Nothing in the copy should be a picture; everything else in the listing is to be restated exactly.

INFORMATION SHOWN ->
[Start of section]
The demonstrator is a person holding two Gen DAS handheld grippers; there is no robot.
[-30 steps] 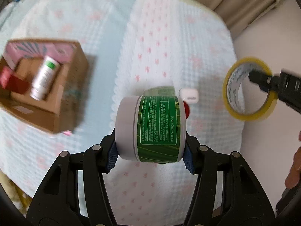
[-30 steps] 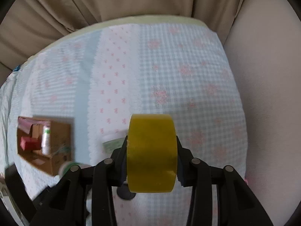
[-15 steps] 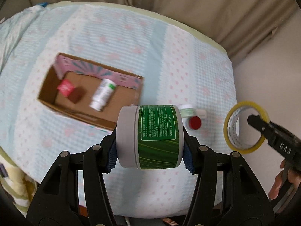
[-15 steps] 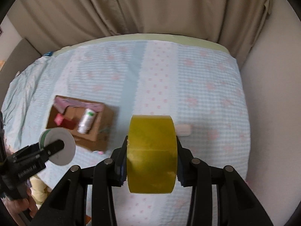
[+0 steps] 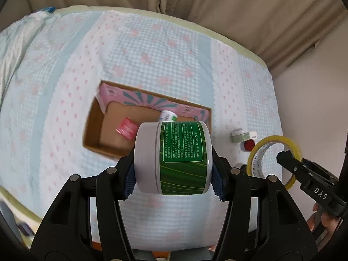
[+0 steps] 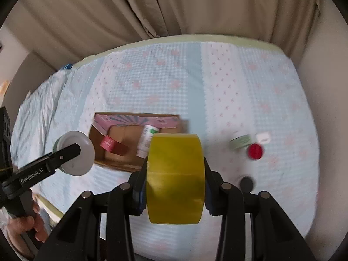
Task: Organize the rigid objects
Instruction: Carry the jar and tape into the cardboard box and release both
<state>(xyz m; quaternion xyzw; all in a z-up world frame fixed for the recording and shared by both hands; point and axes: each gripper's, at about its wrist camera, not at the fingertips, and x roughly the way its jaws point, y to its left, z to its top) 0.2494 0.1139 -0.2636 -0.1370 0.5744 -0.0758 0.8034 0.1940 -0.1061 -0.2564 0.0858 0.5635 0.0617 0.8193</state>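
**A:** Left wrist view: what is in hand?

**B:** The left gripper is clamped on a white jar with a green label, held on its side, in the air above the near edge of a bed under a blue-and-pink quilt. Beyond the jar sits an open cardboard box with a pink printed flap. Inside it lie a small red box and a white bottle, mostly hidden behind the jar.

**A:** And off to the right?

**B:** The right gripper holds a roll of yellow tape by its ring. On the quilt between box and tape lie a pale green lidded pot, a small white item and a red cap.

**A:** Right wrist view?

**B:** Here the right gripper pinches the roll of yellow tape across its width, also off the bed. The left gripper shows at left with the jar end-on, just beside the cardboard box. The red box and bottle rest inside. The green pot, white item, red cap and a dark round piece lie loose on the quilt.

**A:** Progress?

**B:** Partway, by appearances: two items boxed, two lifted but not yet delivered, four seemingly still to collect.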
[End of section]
ANSWER TO THIS PROBLEM ->
The demonstrator is a person holding two Gen DAS handheld grippers; there is no robot.
[-30 steps] 
[-30 steps] 
[-15 steps] 
[-15 steps] 
[+0 steps] 
[+0 steps] 
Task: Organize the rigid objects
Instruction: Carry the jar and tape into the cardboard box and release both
<state>(xyz m; quaternion xyzw; all in a z-up world frame fixed for the recording and shared by both hands; point and axes: each gripper's, at about its wrist camera, not at the fingertips, and x roughly the way its jaws point, y to its left, z to its top) 0.2494 0.1139 -0.2636 -0.1370 0.5744 -0.0758 0.8034 0.1940 -0.1061 -0.2564 0.0858 0.5635 0.0617 0.8193</state>
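**A:** Left wrist view: what is in hand?

**B:** The left gripper is clamped on a white jar with a green label, held on its side, in the air above the near edge of a bed under a blue-and-pink quilt. Beyond the jar sits an open cardboard box with a pink printed flap. Inside it lie a small red box and a white bottle, mostly hidden behind the jar.

**A:** And off to the right?

**B:** The right gripper holds a roll of yellow tape by its ring. On the quilt between box and tape lie a pale green lidded pot, a small white item and a red cap.

**A:** Right wrist view?

**B:** Here the right gripper pinches the roll of yellow tape across its width, also off the bed. The left gripper shows at left with the jar end-on, just beside the cardboard box. The red box and bottle rest inside. The green pot, white item, red cap and a dark round piece lie loose on the quilt.

**A:** Progress?

**B:** Partway, by appearances: two items boxed, two lifted but not yet delivered, four seemingly still to collect.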

This output is finished.